If you go

What: State Regulation of Public Utilities Review Committee Energy Advisory Council

Where: Room 110, Blatt Building on the Statehouse grounds.

When: 9:30 a.m. Wednesday

To see the draft report go to: The statehouse website

The public will get a chance Wednesday to weigh in on possible changes in electric utility regulations that could turn South Carolina from a cellar-dweller to a leader in production of solar power.

The state's Energy Advisory Council wants public input on a draft report that says the state is "poised on the edge of a sea change" to allow individuals and businesses to generate their own electricity and sell what they don't use back to the power companies."

Solar energy is expected to be the biggest source of this so-called "distributed generation" of energy. The state, however, currently has among the most restrictive laws in the nation on its use.

The state also restricts what's called "third party leasing." That would allow a company to lease solar panels and generation equipment to a homeowner or business. The company would be paid through sale of the of the excess solar electricity to the electric utility company. Leasing is seen as one way to make installation of currently expensive solar equipment affordable for far more people. Such systems can cost upwards of $20,000.

The draft report notes that solar energy panels rapidly are getting more affordable. As a result, the report says,the state should prepare for a future electricity grid that won't rely solely on single producers but will be "a different system that will be significantly more dynamic and versatile than today's system."

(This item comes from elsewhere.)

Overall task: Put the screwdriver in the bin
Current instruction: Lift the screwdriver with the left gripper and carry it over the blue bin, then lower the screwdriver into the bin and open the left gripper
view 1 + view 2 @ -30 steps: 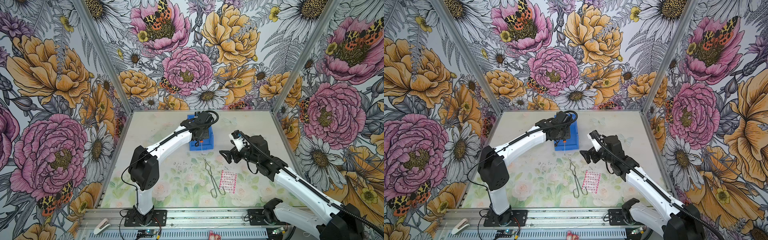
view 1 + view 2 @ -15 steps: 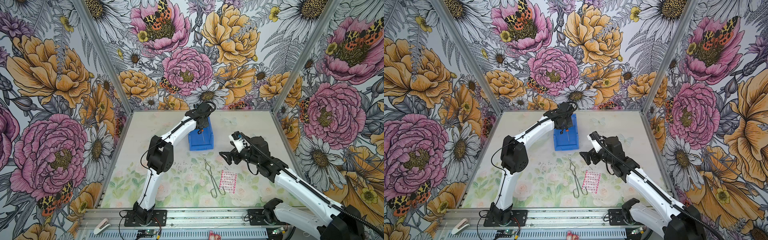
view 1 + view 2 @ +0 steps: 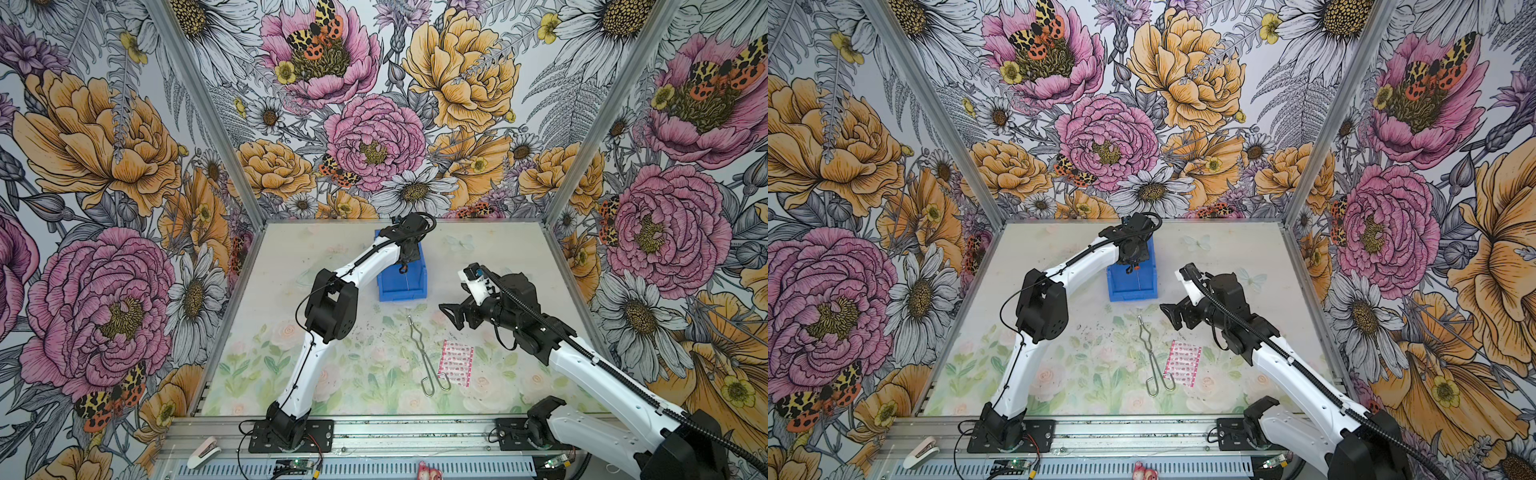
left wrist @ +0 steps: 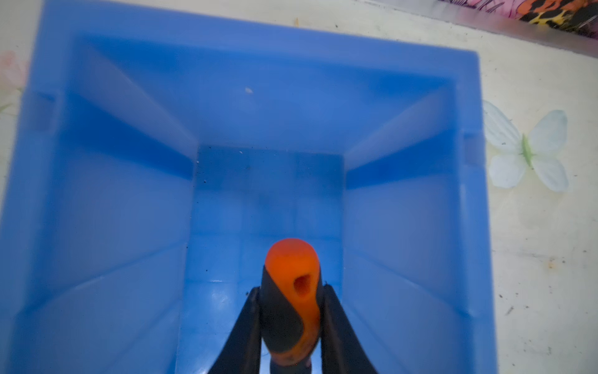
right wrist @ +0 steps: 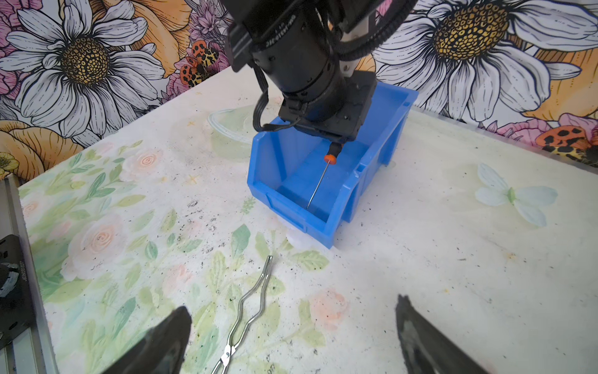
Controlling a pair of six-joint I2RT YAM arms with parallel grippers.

The report points out that state policy makers and electric utilities have little choice but to recognize that this shift is occurring. They "must likewise evolve to reflect a more technologically advanced and flexible environment," the report says. "It will be best to ride the crest of the distributed generation wave in a proactive rather than reactive way."

Blan Holman, managing attorney for the Charleston office of the Southern Environmental Law Center, said "solar power is generating huge interest in South Carolina and the Energy Advisory Council's final report will shed important light on this very hot topic.

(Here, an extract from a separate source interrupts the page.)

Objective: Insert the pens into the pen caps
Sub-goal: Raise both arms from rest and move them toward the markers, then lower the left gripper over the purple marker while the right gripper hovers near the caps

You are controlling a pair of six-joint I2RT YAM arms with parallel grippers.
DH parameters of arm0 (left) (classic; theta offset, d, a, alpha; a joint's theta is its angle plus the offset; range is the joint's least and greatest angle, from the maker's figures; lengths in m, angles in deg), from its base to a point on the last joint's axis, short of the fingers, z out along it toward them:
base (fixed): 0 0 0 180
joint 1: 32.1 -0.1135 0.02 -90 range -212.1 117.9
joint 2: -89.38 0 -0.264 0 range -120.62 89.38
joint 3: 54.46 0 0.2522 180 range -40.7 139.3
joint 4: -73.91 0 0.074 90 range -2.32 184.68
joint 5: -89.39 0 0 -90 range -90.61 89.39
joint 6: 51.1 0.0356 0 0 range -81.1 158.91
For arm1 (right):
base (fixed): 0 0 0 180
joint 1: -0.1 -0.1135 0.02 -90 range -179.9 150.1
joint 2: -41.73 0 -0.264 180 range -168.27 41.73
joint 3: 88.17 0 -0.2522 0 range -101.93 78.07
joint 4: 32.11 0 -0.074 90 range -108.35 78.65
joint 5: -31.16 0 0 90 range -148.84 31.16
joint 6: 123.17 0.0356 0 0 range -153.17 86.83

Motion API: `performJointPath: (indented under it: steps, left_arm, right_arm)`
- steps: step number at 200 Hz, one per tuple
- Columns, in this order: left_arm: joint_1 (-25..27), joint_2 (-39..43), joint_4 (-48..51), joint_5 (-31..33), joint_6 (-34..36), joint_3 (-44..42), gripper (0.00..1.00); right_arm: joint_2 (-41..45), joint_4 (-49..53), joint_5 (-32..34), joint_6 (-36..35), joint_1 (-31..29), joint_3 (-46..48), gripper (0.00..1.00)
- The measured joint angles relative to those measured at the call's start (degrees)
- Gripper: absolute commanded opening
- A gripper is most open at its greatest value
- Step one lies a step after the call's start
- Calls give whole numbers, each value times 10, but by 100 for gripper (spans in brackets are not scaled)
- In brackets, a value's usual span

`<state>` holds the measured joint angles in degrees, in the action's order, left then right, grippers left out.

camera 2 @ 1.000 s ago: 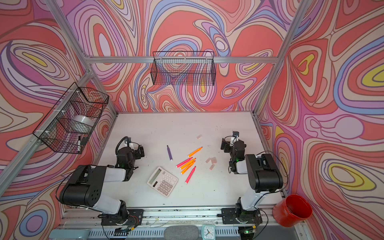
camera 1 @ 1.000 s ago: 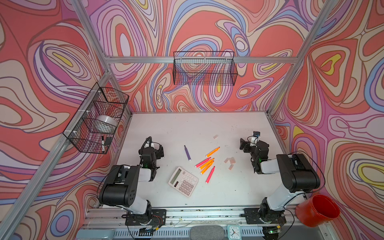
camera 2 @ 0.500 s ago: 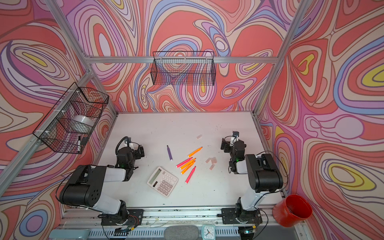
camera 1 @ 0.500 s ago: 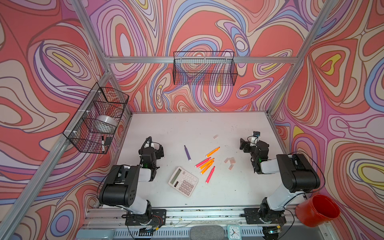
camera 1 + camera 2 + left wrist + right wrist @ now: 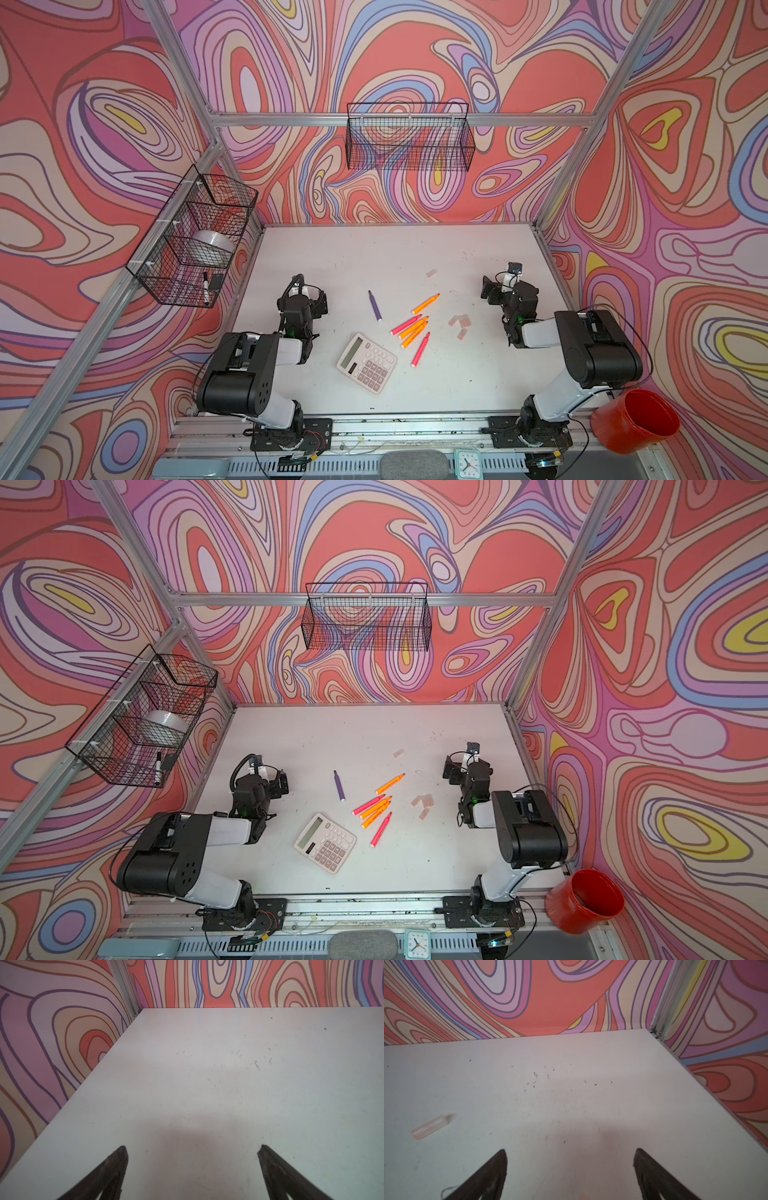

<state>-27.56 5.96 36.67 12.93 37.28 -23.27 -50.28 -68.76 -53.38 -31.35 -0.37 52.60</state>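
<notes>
Well, pens [image 5: 425, 304], calculator [image 5: 367, 363] — lettering too small

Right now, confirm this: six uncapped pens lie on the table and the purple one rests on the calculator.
Not quite. The purple pen lies on the bare table, apart from the calculator and beyond it, as both top views show. The six pens are indeed uncapped on the table.

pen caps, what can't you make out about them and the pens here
- Cap cluster, both top views: too small to count or find open ends.
- Lone cap, right wrist view: blurred, open end unclear.
- Pens: outside both wrist views.
- Left gripper, right gripper: fingers cut off by the frame edge in the wrist views.
</notes>
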Motion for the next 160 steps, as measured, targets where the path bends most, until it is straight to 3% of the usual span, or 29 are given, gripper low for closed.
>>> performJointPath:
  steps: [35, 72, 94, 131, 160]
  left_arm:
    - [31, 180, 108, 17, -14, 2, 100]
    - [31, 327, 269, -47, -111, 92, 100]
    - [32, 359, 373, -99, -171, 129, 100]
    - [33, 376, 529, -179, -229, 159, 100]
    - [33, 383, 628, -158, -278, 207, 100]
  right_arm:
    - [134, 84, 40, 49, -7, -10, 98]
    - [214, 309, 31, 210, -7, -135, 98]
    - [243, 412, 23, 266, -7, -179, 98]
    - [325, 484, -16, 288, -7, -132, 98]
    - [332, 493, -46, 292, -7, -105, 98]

The environmental law center is working with the Coastal Conservation League to push the state to enact friendlier solar laws,

Many state legislators have said they are waiting to see the final report before making up their minds about changing laws to make it easier for solar power in the state.

The Environmental Law Center Holman said in a press release that solar use has exploded around the US, with a 76 percent market jump last year. Southeast states trail far behind the nation's solar leaders and South Carolina is the second lowest performing state in the region," the Center says.

North Carolina is an exception; it has relaxed laws to allow more solar power production and now is a national leader in solar electricity production.

Two of the state's utilities, Santee Cooper and South Carolina Electricity and Gas, have taken tentative steps into the solar energy production arena. But major expansion of solar likely won't be in the cards unless the state permits some form of solar leasing.

The final report is intended to provide regulators and legislators with the information they need to understand the issues and know what's at stake.

The Legislature is expected to address the issues during its session next year.

"Sun power can be an economic engine for South Carolina if we remove the roadblocks that have kept us behind," Holman said.